Pourtant, au cœur de ces anatomies de l’arbre qui prennent racine dans la peinture occidentale et en traversent l’histoire, quelque chose manque à notre regard. Que sans doute, nous nous refusons à voir :
« jusqu’où sommes-nous capables de ne pas
voir »,
interroge Christine Caillon. Peut-être faudrait-il laisser la mémoire et les gestes renouer avec l’homme et à l’homme cette volonté d’accepter que s’inversent les rapports qui le lient à la forêt :
« la mémoire de la forêt
consiste à parcourir
l’homme/si les racines
et/ou proposer une sculpture
un geste végétal
comme un événement
manquant »
Peut-être faudrait-il laisser le tronc parler le langage du sens. Celui du « moment religieux » où « vocation à la cicatrice » et vocation « à l’écriture » se rejoignent. Ainsi de « l’arbre-tableau » du Tintoret, cet « arbre pantocrator, peint à la feuille d’or comme une icône »… Christine Caillon voit en lui « autre chose que ce qu’il dit ». Si « quelque chose de spirituel est représenté » (ce qui semble incontestable), ce n’est pas du côté de la sainte qu’il faut regarder ni de la Contre-Réforme. Mais plutôt faudrait-il y lire un « hymne aux divinités païennes crucifiées. » Et au-delà, dans « cette torsion organique » de l’arbre colossal, lire « la dévotion fervente de l’artiste… à son art ».

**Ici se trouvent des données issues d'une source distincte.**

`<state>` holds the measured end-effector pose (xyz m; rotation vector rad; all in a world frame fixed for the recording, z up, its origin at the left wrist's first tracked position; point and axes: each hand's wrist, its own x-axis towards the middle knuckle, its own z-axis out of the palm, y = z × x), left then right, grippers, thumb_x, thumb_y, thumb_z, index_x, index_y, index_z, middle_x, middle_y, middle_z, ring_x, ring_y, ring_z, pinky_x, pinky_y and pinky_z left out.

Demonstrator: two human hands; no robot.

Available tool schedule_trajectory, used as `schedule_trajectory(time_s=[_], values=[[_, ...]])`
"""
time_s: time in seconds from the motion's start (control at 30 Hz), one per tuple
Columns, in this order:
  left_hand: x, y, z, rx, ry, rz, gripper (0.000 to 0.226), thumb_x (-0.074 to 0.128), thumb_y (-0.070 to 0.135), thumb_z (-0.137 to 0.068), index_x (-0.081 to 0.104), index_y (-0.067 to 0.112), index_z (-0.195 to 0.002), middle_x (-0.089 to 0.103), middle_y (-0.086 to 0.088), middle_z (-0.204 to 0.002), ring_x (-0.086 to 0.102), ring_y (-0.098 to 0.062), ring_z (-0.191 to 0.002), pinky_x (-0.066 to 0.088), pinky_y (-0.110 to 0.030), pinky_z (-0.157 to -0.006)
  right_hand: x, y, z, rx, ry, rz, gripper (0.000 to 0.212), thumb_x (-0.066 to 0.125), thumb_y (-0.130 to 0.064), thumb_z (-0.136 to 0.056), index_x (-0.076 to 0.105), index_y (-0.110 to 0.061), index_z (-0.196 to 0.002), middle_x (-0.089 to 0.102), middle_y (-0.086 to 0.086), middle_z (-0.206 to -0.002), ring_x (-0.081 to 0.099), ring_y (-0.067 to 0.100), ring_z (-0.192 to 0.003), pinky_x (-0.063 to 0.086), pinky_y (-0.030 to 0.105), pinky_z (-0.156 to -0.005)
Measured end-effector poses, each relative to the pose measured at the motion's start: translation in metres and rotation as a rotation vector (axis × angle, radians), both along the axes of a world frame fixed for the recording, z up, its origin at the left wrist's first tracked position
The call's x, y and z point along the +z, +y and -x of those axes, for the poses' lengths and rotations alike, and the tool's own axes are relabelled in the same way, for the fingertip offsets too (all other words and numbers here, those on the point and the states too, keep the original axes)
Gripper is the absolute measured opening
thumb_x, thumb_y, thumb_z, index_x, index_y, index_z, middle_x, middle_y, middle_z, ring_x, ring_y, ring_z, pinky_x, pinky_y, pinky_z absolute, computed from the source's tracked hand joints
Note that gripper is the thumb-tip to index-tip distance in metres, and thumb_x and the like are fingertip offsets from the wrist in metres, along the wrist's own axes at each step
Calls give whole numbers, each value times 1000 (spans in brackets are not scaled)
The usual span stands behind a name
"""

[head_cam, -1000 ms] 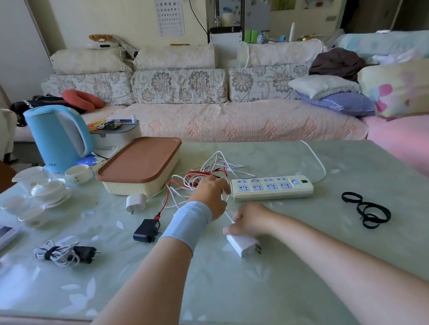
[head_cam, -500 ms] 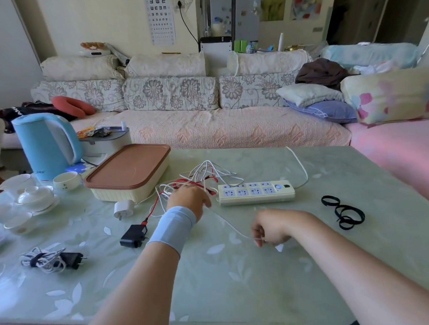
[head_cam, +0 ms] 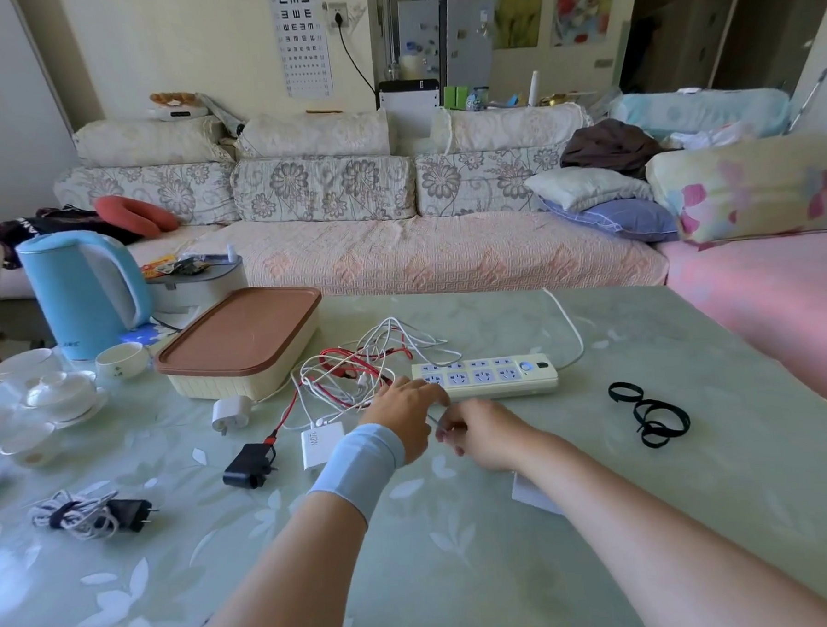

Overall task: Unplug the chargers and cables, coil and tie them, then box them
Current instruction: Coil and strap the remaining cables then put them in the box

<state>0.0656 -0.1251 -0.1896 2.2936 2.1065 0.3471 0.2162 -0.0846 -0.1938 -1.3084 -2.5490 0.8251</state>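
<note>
One power strip (head_cam: pixel 484 377), one brown-lidded box (head_cam: pixel 243 343), one tied cable bundle (head_cam: pixel 89 515) and three loose chargers (head_cam: pixel 248 465) are lying on the table (head_cam: pixel 700 514), the chargers left of the hands. The right hand (head_cam: pixel 485 432) is pinching a thin white cable (head_cam: pixel 432 418) just in front of the strip. It is almost touching the left hand (head_cam: pixel 402 417), whose grip I cannot tell.

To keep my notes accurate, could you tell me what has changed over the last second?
The right hand let go of the white charger, now lying by its forearm, and moved up to the left hand, pinching the white cable. Power strip, black charger and black ties stayed put.
</note>
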Motion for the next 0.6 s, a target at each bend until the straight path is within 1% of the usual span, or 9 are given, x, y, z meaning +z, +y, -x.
schedule_trajectory(time_s=[0.1, 0.23, 0.3, 0.33, 0.4, 0.43, 0.5, 0.53, 0.6], values=[[5, -3, 6, 38, -34, 58, 20, 51, 29, -96, 60, 31, -114, 66, 7, -118, 55, -17, -114, 29, -31, -106, 17, 4, -10, -8, 213, 37, 22, 61, -15, -92, 71, -26, -76, 66, -9, -69, 57, 8, -59, 44, 22, -61], [12, -3, 37, 244, -128, 41, 21, 45, 33, -97, 65, 27, -99, 71, 7, -98, 62, -21, -99, 37, -29, -96, 25, 22, -39, -182, 449, 21, 27, 63, -9, -91, 74, -27, -75, 68, -7, -66, 59, 12, -53, 51, 25, -63], [15, -2, 44, 257, -128, -28, 24, 46, 36, -96, 68, 26, -93, 72, 9, -92, 61, -19, -97, 36, -28, -92, 22, 32, -52, -255, 372, -23, 22, 63, -13, -90, 75, -22, -74, 71, -5, -69, 64, 19, -57, 58, 35, -70], [18, -2, 41, 230, -112, -46, 24, 45, 35, -97, 67, 26, -91, 72, 9, -90, 60, -18, -95, 33, -27, -90, 20, 35, -55, -263, 237, -40, 18, 63, -15, -88, 75, -18, -75, 73, -2, -74, 67, 23, -64, 59, 37, -73], [26, -5, 24, 131, -84, -64, 21, 46, 29, -97, 67, 28, -91, 72, 7, -87, 59, -16, -88, 29, -23, -83, 16, 33, -54, -261, -79, -114, 16, 58, -13, -85, 74, -15, -88, 74, 6, -96, 65, 27, -82, 55, 31, -75], [29, -7, 15, 86, -71, -59, 20, 48, 28, -96, 68, 28, -94, 72, 6, -87, 60, -16, -87, 31, -22, -81, 14, 31, -49, -260, -161, -181, 26, 55, -9, -84, 70, -15, -104, 69, 10, -111, 62, 27, -93, 51, 29, -79], [30, -9, -2, 42, -69, -19, 21, 49, 34, -96, 70, 31, -101, 73, 4, -90, 63, -19, -89, 41, -24, -81, 20, 17, -35, -173, -88, -259, 63, 54, -5, -85, 40, -15, -146, 49, 11, -138, 47, 27, -123, 39, 30, -98], [30, -10, -8, 40, -78, -8, 22, 49, 36, -96, 70, 31, -102, 72, 3, -92, 64, -21, -91, 44, -26, -82, 25, 8, -26, -93, 2, -286, 78, 55, -3, -85, 22, -17, -155, 41, 9, -144, 39, 27, -132, 32, 30, -105], [32, -12, -16, 51, -138, 6, 24, 48, 38, -96, 70, 29, -100, 72, -1, -94, 63, -26, -93, 47, -31, -82, 36, -6, -12, 57, 64, -309, 81, 53, -3, -87, 17, -23, -157, 45, 9, -145, 40, 28, -134, 32, 30, -106]])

Parvenue à l’extrême lisière de son exploration arborée, Christine Caillon se penche sur une dernière œuvre picturale. Celle de la fresque réalisée par Masolino pour la chapelle Brancacci, à Florence. La Tentation d’Adam et Ève. Interrogeant l’œuvre, la poète cherche une voie possible d’interprétation. Un autre regard traverse, qui inverse les analyses et propose une lecture singulière :
« cet arbre interdit était de toute façon indéracinable parce que ce n’est pas lui, la métaphore, c’est Nous : c’est lui qui allait Nous goûter, Nous, ses fruits, allions tomber, mûrir, et désapprendre le jardin, appeler le cri, griffer le bois, souffrir, parler et puis blettir et pourrir
Nous avions cet arbre en Nous et toutes ses réitérations éternelles… »

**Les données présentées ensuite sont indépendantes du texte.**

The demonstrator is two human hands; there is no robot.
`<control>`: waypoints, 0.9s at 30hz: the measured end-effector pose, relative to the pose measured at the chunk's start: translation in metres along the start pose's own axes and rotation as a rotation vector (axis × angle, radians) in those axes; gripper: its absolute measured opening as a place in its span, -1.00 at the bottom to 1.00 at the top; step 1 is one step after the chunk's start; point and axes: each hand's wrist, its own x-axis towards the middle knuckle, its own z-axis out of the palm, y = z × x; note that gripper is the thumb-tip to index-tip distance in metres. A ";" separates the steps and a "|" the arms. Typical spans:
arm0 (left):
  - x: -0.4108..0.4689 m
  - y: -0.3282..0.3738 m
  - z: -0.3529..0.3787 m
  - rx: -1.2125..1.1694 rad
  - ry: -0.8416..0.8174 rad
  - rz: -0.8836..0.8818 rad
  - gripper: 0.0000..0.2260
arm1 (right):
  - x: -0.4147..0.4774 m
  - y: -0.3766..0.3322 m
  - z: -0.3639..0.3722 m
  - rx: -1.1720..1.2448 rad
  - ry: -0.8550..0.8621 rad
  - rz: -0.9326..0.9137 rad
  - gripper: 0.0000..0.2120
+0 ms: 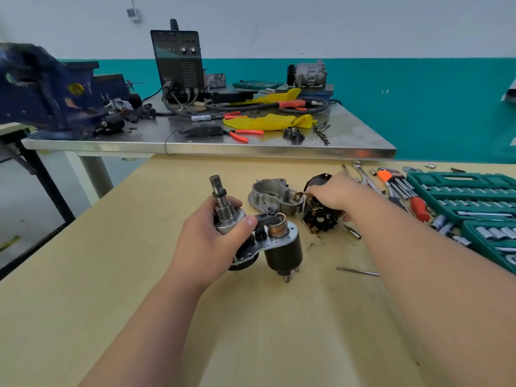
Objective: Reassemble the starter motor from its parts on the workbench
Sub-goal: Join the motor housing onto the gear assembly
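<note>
Steel pinion shaft (223,202) and black solenoid (283,251), joined by a plate, stand part-built on the wooden workbench (251,331), with the left hand (212,238) wrapped round the pinion end. Judged about midway: the grey nose housing (269,195) lies loose just behind, and the dark brush-and-field body (318,215) beside it is not yet joined, the right hand (333,194) gripping it from above. Green socket set (460,196) lies open at far right.
</note>
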 end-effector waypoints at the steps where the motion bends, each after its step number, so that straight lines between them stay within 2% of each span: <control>1: 0.000 0.000 0.000 0.004 -0.001 -0.002 -0.80 | -0.001 0.002 0.002 -0.014 -0.006 -0.010 -0.23; 6: -0.001 0.001 0.000 -0.020 -0.014 0.004 -0.83 | -0.006 0.007 0.003 -0.031 -0.011 -0.063 -0.42; 9: -0.002 0.000 -0.001 -0.025 -0.042 0.002 -0.91 | -0.006 0.010 0.006 0.056 0.004 -0.058 -0.49; 12: -0.003 0.002 -0.001 0.006 -0.055 0.003 -0.85 | -0.011 0.025 0.006 0.181 0.062 -0.140 -0.59; 15: -0.003 0.006 0.000 0.042 -0.052 -0.015 -0.72 | -0.031 0.047 -0.001 0.324 0.143 -0.356 -0.36; 18: -0.004 0.009 0.001 0.064 -0.044 -0.022 -0.73 | -0.066 0.067 -0.004 0.349 0.210 -0.550 -0.26; 22: -0.008 0.013 0.006 0.078 -0.022 -0.035 -0.87 | -0.096 0.093 0.010 0.246 0.194 -0.603 -0.13; 27: -0.010 0.010 0.012 0.077 -0.020 -0.086 -0.84 | -0.110 0.104 0.009 0.232 0.165 -0.713 -0.09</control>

Mais, pour conclure de manière moins tragique sur la question sournoise du mal, Christine Caillon propose une pirouette :
« les personnages de Masolino plaident à leur façon : Nous sommes innocents et élégants, Nous n’avons fait que poser… »
Une façon pour la poète de rejoindre cette immobilité de l’arbre qu’elle fait sienne et de déposer, dans le creusement de l’écorce et du tronc, pareille à une offrande, la question douloureuse d’un dieu séparateur.